Overview

This repository presents a comprehensive and publicly accessible collection of Natural Language Processing (NLP) resources for the Tigre language, an under‑resourced South Semitic language within the Afro‑Asiatic family. The release integrates both text and speech modalities and provides strong baseline models for key NLP tasks, including language modeling, automatic speech recognition (ASR), and machine translation.
All models were trained on a large‑scale Tigre corpus and are designed to support downstream research and technology development for this low‑resource language community.

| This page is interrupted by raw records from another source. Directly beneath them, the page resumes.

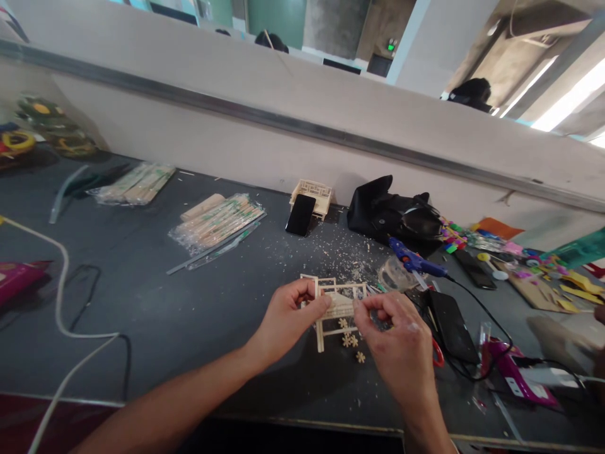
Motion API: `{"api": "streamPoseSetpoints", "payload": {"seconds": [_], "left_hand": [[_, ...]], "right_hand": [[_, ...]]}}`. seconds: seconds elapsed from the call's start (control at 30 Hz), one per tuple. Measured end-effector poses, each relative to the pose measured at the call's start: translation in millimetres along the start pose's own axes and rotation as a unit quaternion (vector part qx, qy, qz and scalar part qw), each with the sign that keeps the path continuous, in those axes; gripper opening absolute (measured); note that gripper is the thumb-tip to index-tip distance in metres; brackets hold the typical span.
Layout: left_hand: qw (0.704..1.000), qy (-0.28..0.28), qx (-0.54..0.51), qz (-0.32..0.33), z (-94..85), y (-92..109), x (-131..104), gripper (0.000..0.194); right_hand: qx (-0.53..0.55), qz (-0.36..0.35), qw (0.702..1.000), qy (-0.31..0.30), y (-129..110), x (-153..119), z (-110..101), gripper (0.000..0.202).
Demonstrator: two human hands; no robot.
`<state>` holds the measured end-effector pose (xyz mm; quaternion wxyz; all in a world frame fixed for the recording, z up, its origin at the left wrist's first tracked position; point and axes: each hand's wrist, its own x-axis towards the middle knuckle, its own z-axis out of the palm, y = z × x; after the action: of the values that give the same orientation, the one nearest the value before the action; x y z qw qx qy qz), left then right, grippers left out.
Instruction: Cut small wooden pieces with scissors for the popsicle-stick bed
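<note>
A small model frame built from pale wooden sticks, shaped like a miniature bench, is tilted above the dark table. My left hand is closed around its left side, with the thumb on the front. My right hand pinches at the right end of a pale strip lying across the frame; the fingertips partly hide the contact. Just below the frame lie several tiny flower-shaped wooden pieces. A blue glue gun rests beyond my right hand, and red scissor handles show beside it.
A similar small bench stands by the wall with a phone leaning on it. Bagged wooden sticks, white crumbs, a black bag, a second phone, cables and a magenta box surround the work area.
</note>
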<state>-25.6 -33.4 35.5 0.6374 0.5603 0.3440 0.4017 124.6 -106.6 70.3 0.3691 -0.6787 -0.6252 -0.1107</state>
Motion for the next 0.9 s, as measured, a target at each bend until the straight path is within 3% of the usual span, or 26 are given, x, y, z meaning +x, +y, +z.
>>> {"api": "streamPoseSetpoints", "payload": {"seconds": [0.37, 0.63, 0.77, 0.9], "left_hand": [[1.0, 0.002, 0.0, 0.004, -0.1, -1, 1, 0.025], [0.999, 0.022, -0.039, -0.014, -3.1, 2, 8, 0.028], [0.997, 0.056, -0.043, 0.004, -13.1, 6, 29, 0.027], [0.996, 0.056, -0.031, 0.063, -27.2, 3, 49, 0.027]], "right_hand": [[-0.011, -0.002, 1.0, 0.024, 0, 1, 6, 0.025], [0.11, 0.072, 0.991, 0.012, 9, 4, -12, 0.023], [0.197, 0.162, 0.967, -0.009, 31, 1, -9, 0.023], [0.34, 0.248, 0.905, -0.056, 50, -1, 11, 0.027]]}}
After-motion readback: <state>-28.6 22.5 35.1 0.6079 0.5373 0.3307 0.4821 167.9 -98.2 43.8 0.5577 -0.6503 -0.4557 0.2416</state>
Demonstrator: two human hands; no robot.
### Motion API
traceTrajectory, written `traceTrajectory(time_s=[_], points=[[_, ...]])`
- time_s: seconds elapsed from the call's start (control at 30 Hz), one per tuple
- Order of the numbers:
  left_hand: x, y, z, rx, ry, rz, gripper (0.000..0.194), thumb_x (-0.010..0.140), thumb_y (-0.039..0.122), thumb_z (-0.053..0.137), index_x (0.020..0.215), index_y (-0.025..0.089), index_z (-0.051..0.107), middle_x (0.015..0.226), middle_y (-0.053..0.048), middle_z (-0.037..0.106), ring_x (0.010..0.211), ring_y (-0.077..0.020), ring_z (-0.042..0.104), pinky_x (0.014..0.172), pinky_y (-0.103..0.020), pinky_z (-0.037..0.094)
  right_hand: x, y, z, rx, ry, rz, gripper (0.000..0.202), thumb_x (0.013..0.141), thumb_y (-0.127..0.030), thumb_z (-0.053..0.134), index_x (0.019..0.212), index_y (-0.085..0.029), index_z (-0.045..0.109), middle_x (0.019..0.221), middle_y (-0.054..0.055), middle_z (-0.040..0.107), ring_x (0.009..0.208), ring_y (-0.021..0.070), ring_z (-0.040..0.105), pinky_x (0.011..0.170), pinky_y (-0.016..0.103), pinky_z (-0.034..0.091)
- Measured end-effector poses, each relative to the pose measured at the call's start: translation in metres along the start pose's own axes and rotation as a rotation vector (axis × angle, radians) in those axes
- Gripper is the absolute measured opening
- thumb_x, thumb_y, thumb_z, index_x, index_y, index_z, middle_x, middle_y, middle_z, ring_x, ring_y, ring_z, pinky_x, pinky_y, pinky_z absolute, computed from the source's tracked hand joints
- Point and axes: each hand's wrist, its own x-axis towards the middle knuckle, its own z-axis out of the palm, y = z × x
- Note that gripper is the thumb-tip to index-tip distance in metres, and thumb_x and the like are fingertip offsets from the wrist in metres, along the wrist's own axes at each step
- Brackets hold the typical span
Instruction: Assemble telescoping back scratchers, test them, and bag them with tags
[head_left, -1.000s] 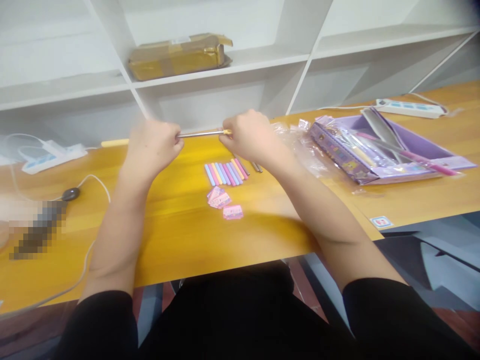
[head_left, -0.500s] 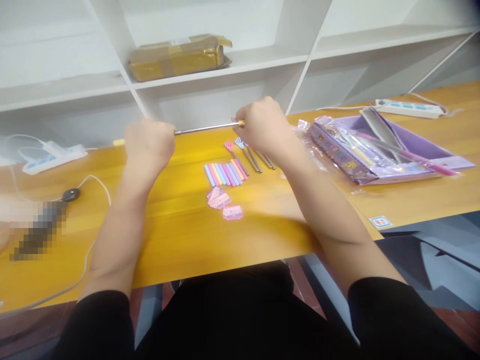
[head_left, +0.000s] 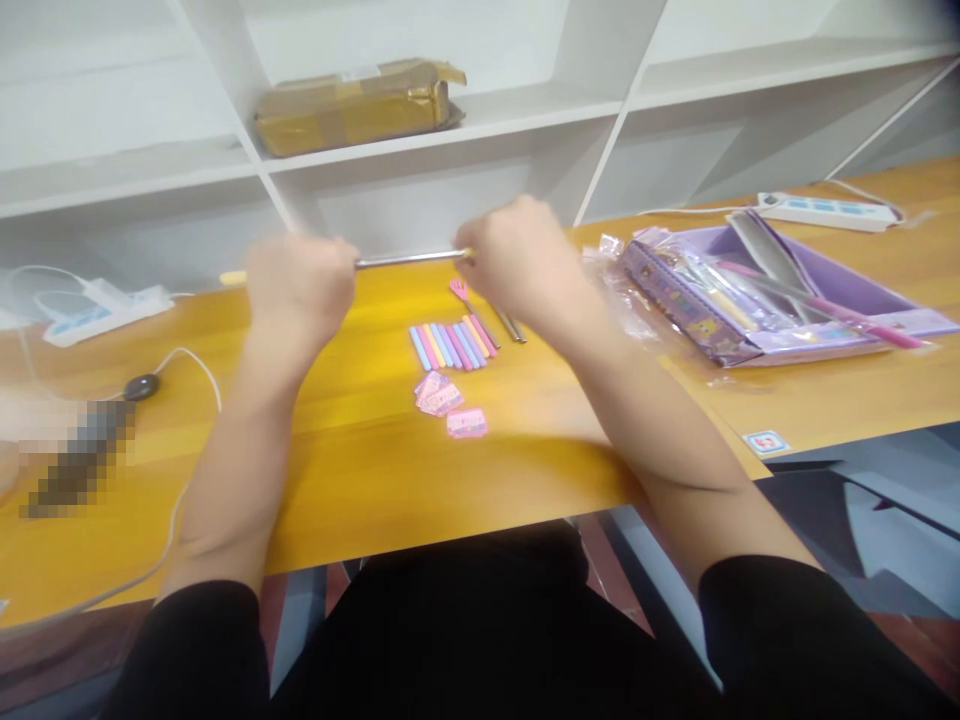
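Note:
Raised over the table, a telescopic back scratcher with a thin metal rod and yellow ends stretches level between my two fists. My left hand is closed round its handle end, and a yellow tip sticks out to the left. The other end is gripped by my right hand, which mostly hides the yellow part there. Under that hand lies a pink-headed back scratcher, beside more metal rods partly covered by my forearm. Several coloured sleeves lie in a row. Nearer me are pink printed cards.
At the right stands a purple box holding wrapped items, with clear plastic wrapping beside it. Power strips and cables lie on both sides. A taped carton sits on the shelf behind.
My right hand has moved slightly left, towards my left hand, so less of the metal rod shows between them. The blue scratcher head on the table is now hidden.

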Motion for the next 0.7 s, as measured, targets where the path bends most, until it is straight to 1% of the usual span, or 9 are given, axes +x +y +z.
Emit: traceTrajectory(time_s=[0.03, 0.07, 0.1, 0.17, 0.23, 0.37, 0.47, 0.57, 0.7], points=[[-0.002, 0.008, 0.001, 0.015, -0.040, 0.057, 0.044, 0.102, 0.012, 0.041, 0.102, 0.017, 0.085, 0.097, -0.019, 0.080, 0.094, -0.0338, 0.073, 0.078, -0.045, 0.042, -0.002, -0.011, 0.005, -0.003, -0.030, -0.059, 0.035, 0.104, -0.013, 0.053, 0.109, -0.018, 0.088, 0.094, 0.018, 0.081, 0.085, 0.0326, 0.070, 0.075, 0.039, 0.039], [-0.003, 0.015, 0.003, 0.032, -0.080, 0.098, 0.041, 0.098, 0.009, 0.044, 0.099, 0.017, 0.085, 0.096, -0.019, 0.080, 0.093, -0.0343, 0.074, 0.077, -0.044, 0.042, -0.004, -0.021, 0.012, 0.003, -0.049, -0.087, 0.037, 0.104, -0.011, 0.052, 0.110, -0.018, 0.087, 0.093, 0.018, 0.081, 0.085, 0.0323, 0.071, 0.075, 0.038, 0.038], [-0.005, 0.022, 0.005, 0.037, -0.109, 0.138, 0.039, 0.096, 0.008, 0.046, 0.096, 0.017, 0.084, 0.094, -0.018, 0.080, 0.092, -0.0340, 0.075, 0.076, -0.044, 0.042, -0.005, -0.029, 0.018, 0.022, -0.049, -0.122, 0.039, 0.104, -0.009, 0.050, 0.113, -0.018, 0.087, 0.096, 0.018, 0.082, 0.086, 0.0319, 0.071, 0.074, 0.038, 0.037], [-0.007, 0.029, 0.008, 0.030, -0.127, 0.197, 0.039, 0.095, 0.005, 0.046, 0.091, 0.018, 0.083, 0.091, -0.017, 0.078, 0.088, -0.0328, 0.074, 0.073, -0.044, 0.040, -0.007, -0.038, 0.028, 0.035, -0.066, -0.160, 0.040, 0.103, -0.008, 0.049, 0.112, -0.019, 0.086, 0.099, 0.017, 0.083, 0.086, 0.0311, 0.071, 0.072, 0.037, 0.034], [-0.007, 0.031, 0.009, 0.007, -0.112, 0.217, 0.040, 0.097, 0.005, 0.045, 0.090, 0.019, 0.082, 0.089, -0.016, 0.077, 0.086, -0.0324, 0.073, 0.072, -0.044, 0.040, -0.008, -0.038, 0.030, 0.026, -0.065, -0.153, 0.040, 0.102, -0.008, 0.049, 0.111, -0.021, 0.085, 0.100, 0.016, 0.082, 0.086, 0.0312, 0.071, 0.072, 0.038, 0.032], [-0.006, 0.030, 0.014, -0.085, -0.070, 0.200, 0.035, 0.100, 0.008, 0.048, 0.087, 0.019, 0.079, 0.085, -0.016, 0.076, 0.088, -0.0351, 0.074, 0.077, -0.045, 0.043, -0.009, -0.030, 0.018, 0.014, -0.066, -0.111, 0.035, 0.105, -0.014, 0.052, 0.111, -0.020, 0.085, 0.096, 0.017, 0.080, 0.087, 0.0334, 0.071, 0.072, 0.038, 0.033], [-0.005, 0.030, 0.018, -0.116, -0.038, 0.219, 0.033, 0.102, 0.010, 0.049, 0.088, 0.019, 0.078, 0.086, -0.016, 0.077, 0.089, -0.0365, 0.076, 0.079, -0.044, 0.047, -0.008, -0.026, 0.013, 0.003, -0.066, -0.086, 0.034, 0.106, -0.017, 0.053, 0.113, -0.019, 0.086, 0.095, 0.019, 0.080, 0.089, 0.0346, 0.073, 0.073, 0.038, 0.034], [-0.005, 0.030, 0.020, -0.089, -0.044, 0.222, 0.033, 0.104, 0.013, 0.049, 0.092, 0.017, 0.080, 0.089, -0.018, 0.079, 0.091, -0.0379, 0.078, 0.080, -0.044, 0.049, -0.005, -0.024, 0.015, -0.010, -0.058, -0.072, 0.033, 0.107, -0.020, 0.055, 0.116, -0.017, 0.087, 0.096, 0.019, 0.080, 0.092, 0.0355, 0.075, 0.073, 0.038, 0.033], [-0.004, 0.031, 0.019, -0.048, -0.067, 0.203, 0.036, 0.105, 0.013, 0.048, 0.094, 0.017, 0.081, 0.091, -0.019, 0.080, 0.095, -0.0393, 0.080, 0.082, -0.044, 0.051, 0.000, -0.021, 0.021, -0.015, -0.056, -0.081, 0.037, 0.111, -0.025, 0.054, 0.121, -0.015, 0.088, 0.101, 0.020, 0.082, 0.096, 0.0353, 0.076, 0.073, 0.037, 0.033]])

w2v-bert-2.0-tig-asr: Automatic Speech Recognition for Tigre (ትግረ)

Model Description

This model is based on the Wav2Vec2‑BERT architecture (facebook/w2v‑bert‑2.0) and fine‑tuned specifically for Automatic Speech Recognition (ASR) in the Tigre language (ትግረ), spoken primarily in Eritrea and Sudan.
Tigre is written using the Ge’ez (Ethiopic) script, and the model is optimized to generate high‑quality transcriptions in this script. Fine‑tuning was performed using the Hugging Face transformers library, with the addition of an adapter layer to enhance performance under low‑resource constraints.

Training Data

The model was trained on the Tigre subset of Mozilla Common Voice.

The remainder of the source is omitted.